§ WORK REQUEST:
Your reply should reproduce all the data below exactly while excluding the pictures.

————————

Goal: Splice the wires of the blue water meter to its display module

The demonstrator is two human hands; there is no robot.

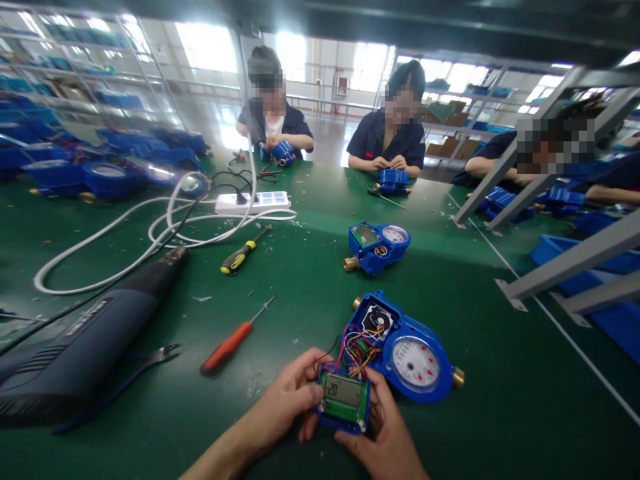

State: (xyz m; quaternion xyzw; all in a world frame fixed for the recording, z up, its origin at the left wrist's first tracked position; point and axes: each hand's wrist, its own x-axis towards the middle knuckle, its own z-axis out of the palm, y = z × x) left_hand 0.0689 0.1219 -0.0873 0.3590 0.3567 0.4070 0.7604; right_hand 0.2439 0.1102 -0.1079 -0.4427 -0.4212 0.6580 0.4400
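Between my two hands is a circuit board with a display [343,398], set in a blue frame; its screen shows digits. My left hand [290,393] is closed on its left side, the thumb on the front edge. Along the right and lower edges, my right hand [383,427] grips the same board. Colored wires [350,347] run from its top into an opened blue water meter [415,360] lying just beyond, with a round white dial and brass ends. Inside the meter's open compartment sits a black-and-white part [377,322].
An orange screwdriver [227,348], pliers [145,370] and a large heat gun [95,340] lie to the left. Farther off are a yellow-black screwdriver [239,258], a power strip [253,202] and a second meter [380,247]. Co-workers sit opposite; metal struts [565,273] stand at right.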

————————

§ ANSWER TO THIS PROBLEM:
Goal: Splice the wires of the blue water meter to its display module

The demonstrator is two human hands; there is no robot.


State: (xyz m; quaternion xyzw; all in a world frame fixed for the recording, z up, its origin at the left wrist's first tracked position; point and axes: each hand's wrist, its own x-axis towards the middle knuckle, its own z-axis out of the palm, y = z × x) left_hand 0.0689 0.1219 -0.0873 0.3590 0.3567 0.4070 0.7604; right_hand 0.2439 0.1102 -0.1079 -0.4427 -0.4212 0.6580 0.4400
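Between my two hands is a circuit board with a display [343,398], set in a blue frame; its screen shows digits. My left hand [290,393] is closed on its left side, the thumb on the front edge. Along the right and lower edges, my right hand [383,427] grips the same board. Colored wires [350,347] run from its top into an opened blue water meter [415,360] lying just beyond, with a round white dial and brass ends. Inside the meter's open compartment sits a black-and-white part [377,322].
An orange screwdriver [227,348], pliers [145,370] and a large heat gun [95,340] lie to the left. Farther off are a yellow-black screwdriver [239,258], a power strip [253,202] and a second meter [380,247]. Co-workers sit opposite; metal struts [565,273] stand at right.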

The exercise ends with this answer.